Sunday, September 07, 2003

Fossil Favorite

My prior music blog was named for a Robyn Hitchcock song from 1996's Moss Elixer. That album had a limited edition vinyl counterpoint - Mossy Liquor, with variant recordings and tracks that didn't make the final cut. And as interesting as a Swedish version of "Alright, Yeah" may be, it was the also-rans and near misses that made it worth finding.
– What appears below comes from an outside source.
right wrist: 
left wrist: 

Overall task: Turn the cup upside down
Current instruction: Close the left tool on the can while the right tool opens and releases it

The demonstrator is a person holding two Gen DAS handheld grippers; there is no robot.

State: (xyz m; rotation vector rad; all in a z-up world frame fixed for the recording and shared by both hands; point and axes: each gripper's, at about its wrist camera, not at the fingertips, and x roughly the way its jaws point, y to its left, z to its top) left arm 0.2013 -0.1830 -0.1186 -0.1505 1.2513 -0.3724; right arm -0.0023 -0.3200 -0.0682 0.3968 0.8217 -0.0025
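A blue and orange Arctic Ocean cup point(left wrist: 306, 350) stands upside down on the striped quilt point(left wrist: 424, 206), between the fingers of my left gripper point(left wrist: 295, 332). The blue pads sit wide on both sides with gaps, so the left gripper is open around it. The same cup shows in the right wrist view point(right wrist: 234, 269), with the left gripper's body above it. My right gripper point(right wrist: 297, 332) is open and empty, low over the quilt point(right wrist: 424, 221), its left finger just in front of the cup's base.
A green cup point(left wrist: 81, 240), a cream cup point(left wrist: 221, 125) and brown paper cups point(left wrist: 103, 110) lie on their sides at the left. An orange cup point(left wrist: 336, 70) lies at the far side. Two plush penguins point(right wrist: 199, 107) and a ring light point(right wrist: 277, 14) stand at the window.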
Prior to my finally obtaining the album in '99 (thanks to eBay, when you could still get bargains), I had heard Hitchcock perform a few of these songs live. I remember "Each of Her Silver Wands" from a DC show, and one amazing night at the Ram's Head in Annapolis he performed "Trilobite." To preface the song, Robyn told a story about how, thousands of millennia from now, someone will chance upon our bones and give us a name, a classification, as we have done with Lucy, Tyrannosaurus Rex, and the lowly Trilobite (the song proposes "Sven" as a nice name for the singer's remains). He also reminded the audience that Elton John's given name is Reginald Dwight, which figures into the chorus:
Trilobite, right Dwight's in the light-bite
Trilobite, right in the light-bite, Dwight

It's nonsense, of course, a nonsense Hitchcock has traded in sense his days with the Soft Boys, when he asked, "Where are the prawns?" and answered, "Down by the sea." It is the refreshing juxtaposition - the examining of "deep thoughts", of human interaction and relations, kissed by the absurd or startling - that makes Hitchcock work so well for me. At his best he is a musical koan, a dancing slap of knowledge with a fresh fish.